Antes de completar sus preparativos para asistir a la asamblea en el Salón del Trono, el príncipe realizó una visita que para él tenía la máxima importancia. Fue a la alcoba de Gamora y contempló su tranquilo rostro mientras dormía con el pulgar en la boca. Simorh, situada junto a él, le tomó por el brazo en un gesto que no era casual ni mucho menos ceremonioso. La expresión de la mujer era pensativa y un poco melancólica. Y aunque su cara reflejaba todavía la angustia pasada, DiMag se dijo que empezaba a dulcificarse, revelando ya algo de la belleza que había poseído antes de los amargos tiempos que tanto habían oscurecido las vidas de ambos.

No tendría por qué haber más amargura… DiMag estrechó cariñosamente el brazo de su esposa, y ella le miró enseguida, mientras algo parecido a una fugaz sonrisa iluminaba sus facciones.

—Dejémosla dormir —dijo—. Sé que correrá a nuestro encuentro tan pronto como despierte.

Simorh estuvo apunto de echarse a reír, pero se dominó por sospechar que eso podía desembocar con demasiada facilidad en el llanto.

—Si Gamora acude al Salón del Trono, la aplaudirán todavía más que a su padre —señaló tranquila y risueña—. Y lo merece. Hasta ahora, bien pocas alegrías ha tenido en su vida. Lo que siento —añadió cuando ya se encaminaba hacia la puerta—, es que añorará a Kyre. Me hubiese gustado verle por última vez con Talliann, antes de su partida. ¡Es tanto lo que les debemos!

—Creo que ya lo saben.

Era mucho lo que los dos tendrían que contarse, respecto de Kyre y Talliann, pero aún no había llegado el momento: lo sucedido era demasiado reciente, y primero estaban ahora sus deseos particulares. Sin embargo, no era demasiado pronto para poner en práctica algunas de las lecciones aprendidas. Doce años antes, el último deseo del príncipe MeGran había sido el de que su hijo gobernara Haven de manera justa, firme y sabia: un deber que, según creía el propio DiMag, había descuidado penosamente. Eso cambiaría ahora, junto con otras muchas cosas. Abandonados sus temores y recelos, se abría camino a la esperanza.

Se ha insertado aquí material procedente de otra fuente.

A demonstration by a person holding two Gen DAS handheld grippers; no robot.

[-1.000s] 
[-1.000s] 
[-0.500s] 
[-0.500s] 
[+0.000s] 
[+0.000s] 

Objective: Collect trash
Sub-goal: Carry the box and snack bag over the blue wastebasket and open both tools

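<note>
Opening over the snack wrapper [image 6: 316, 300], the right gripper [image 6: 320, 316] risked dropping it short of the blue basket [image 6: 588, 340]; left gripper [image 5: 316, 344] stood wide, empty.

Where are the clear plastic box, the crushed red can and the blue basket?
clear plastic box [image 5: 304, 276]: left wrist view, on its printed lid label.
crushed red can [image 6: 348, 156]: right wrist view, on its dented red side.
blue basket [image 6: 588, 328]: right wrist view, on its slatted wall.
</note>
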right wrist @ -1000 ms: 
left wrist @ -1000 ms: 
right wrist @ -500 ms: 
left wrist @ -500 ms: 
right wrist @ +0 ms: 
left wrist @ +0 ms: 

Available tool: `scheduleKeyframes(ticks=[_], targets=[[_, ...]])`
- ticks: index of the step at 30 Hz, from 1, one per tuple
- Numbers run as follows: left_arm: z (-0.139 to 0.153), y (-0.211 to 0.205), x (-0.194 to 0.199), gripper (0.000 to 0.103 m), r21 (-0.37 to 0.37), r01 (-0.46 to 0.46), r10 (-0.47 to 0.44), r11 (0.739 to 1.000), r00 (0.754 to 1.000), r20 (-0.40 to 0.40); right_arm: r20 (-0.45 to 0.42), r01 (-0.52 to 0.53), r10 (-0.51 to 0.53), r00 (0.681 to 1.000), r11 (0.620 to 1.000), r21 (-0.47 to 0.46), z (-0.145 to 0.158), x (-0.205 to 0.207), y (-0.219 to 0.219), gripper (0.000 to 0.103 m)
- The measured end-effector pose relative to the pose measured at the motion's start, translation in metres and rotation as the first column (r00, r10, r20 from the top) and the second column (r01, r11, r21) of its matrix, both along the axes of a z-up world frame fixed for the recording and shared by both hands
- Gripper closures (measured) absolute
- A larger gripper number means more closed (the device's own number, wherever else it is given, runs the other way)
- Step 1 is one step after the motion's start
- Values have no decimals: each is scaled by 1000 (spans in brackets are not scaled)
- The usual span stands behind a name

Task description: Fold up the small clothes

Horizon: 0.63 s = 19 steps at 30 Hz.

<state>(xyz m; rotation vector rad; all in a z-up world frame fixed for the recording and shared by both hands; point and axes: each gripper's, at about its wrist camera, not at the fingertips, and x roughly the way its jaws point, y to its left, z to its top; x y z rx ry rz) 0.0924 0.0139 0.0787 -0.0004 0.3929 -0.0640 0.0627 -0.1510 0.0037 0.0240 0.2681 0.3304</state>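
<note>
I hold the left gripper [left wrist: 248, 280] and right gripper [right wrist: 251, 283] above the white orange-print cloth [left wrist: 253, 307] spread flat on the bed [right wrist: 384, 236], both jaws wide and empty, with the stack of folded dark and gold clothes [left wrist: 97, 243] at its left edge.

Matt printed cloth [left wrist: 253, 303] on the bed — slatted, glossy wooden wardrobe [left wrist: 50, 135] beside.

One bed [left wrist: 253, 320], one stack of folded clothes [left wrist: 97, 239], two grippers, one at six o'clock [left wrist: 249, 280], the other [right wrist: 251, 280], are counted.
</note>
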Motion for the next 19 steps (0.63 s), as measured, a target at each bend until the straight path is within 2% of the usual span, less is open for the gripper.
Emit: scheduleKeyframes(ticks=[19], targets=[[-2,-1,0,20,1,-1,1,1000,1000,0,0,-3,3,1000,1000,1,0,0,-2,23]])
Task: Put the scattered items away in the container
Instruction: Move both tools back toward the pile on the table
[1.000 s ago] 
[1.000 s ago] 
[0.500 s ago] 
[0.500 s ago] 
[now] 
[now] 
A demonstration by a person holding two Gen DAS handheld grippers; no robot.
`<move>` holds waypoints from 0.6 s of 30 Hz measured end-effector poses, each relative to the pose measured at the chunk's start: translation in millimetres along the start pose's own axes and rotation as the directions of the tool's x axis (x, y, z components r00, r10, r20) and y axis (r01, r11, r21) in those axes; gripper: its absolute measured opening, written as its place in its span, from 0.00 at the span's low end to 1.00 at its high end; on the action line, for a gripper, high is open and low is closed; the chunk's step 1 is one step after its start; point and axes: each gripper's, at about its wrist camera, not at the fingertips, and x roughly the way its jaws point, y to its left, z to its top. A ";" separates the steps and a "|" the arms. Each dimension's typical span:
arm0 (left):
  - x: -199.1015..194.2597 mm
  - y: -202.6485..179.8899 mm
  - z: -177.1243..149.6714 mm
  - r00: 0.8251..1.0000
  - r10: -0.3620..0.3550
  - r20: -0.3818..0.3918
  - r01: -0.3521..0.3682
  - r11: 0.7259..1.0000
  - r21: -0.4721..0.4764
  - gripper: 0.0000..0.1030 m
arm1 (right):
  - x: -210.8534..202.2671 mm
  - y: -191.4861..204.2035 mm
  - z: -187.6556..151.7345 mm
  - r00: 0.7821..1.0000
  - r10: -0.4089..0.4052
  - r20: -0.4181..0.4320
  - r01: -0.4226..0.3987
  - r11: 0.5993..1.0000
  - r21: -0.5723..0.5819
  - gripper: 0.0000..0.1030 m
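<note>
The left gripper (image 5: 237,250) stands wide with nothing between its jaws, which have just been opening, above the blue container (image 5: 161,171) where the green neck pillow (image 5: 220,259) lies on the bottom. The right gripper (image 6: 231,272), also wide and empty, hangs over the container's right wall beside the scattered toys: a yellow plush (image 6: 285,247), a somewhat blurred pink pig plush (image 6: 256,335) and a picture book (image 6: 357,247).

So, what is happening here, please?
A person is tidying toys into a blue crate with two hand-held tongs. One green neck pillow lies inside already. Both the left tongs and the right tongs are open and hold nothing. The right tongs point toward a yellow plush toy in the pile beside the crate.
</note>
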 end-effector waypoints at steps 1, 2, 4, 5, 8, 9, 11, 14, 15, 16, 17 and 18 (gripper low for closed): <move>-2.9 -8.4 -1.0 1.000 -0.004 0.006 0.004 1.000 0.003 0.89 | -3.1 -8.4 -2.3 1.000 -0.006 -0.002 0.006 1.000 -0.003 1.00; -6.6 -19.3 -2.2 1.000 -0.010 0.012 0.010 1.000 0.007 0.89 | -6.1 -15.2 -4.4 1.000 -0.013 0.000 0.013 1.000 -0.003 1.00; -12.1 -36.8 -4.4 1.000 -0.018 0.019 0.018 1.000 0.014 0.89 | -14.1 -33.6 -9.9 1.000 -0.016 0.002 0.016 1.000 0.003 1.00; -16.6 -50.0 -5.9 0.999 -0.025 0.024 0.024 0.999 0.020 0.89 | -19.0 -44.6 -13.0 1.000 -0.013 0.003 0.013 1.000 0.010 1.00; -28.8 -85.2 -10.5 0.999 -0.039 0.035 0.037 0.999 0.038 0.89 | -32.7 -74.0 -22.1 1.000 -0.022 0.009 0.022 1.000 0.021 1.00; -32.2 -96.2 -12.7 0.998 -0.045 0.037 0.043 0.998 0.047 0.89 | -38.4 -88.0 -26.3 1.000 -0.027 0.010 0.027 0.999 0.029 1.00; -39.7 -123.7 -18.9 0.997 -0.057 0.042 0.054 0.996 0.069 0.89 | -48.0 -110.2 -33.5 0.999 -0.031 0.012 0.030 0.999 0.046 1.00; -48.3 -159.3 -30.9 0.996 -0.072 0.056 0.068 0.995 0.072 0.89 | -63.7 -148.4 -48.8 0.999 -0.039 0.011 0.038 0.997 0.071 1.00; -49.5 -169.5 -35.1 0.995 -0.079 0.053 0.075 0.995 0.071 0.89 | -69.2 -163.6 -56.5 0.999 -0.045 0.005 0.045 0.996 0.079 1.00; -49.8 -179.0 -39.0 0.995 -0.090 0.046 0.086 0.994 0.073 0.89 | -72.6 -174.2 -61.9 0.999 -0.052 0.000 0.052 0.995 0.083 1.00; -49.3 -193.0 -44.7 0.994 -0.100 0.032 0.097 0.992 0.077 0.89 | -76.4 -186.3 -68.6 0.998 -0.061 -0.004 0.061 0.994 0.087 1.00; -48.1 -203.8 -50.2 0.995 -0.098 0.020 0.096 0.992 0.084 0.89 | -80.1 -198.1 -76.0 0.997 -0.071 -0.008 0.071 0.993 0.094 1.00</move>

Fuera, en el pasillo, aguardaba un criado ya mayor. Hizo una reverencia a los soberanos, y en su rostro había una expresión que el príncipe no acertó a interpretar.

—Mi señor…, señora… Perdonad mi intrusión, pero ha llegado al castillo un emisario que solicita que su presencia os sea comunicada.

DiMag frunció el entrecejo y preguntó con sorpresa:

—¿Un emisario? ¿De dónde?

—Dice llamarse Akrivir, señor, y a falta de otro título se presenta como Protector de la Ciudadela. Se trata, según él, de una medida provisional mientras no se restablezca un orden verdadero. Tuvo buen cuidado de subrayar la palabra
verdadero,
señor, como si tuviese una importancia especial —concluyó el hombre.

Akrivir… El nombre le resultaba familiar y, por fin, DiMag pudo recordar un rostro en medio de la confusión de la batalla… Un guerrero herido a quien Kyre había entregado una espada. Y recordó, también, que Kyre le había hablado de ese Akrivir…

—Sí —dijo pensativo—. Quizá sea… Oye, ¿viene solo?

—Totalmente solo, señor, y sin armas.

DiMag miró a Simorh con expresión interrogante.

—Podría ser un comienzo… —indicó ella, sin poder disimular el interés que vibraba en su voz.

Y los dos intercambiaron una mirada de entendimiento. DiMag se volvió hacia el criado.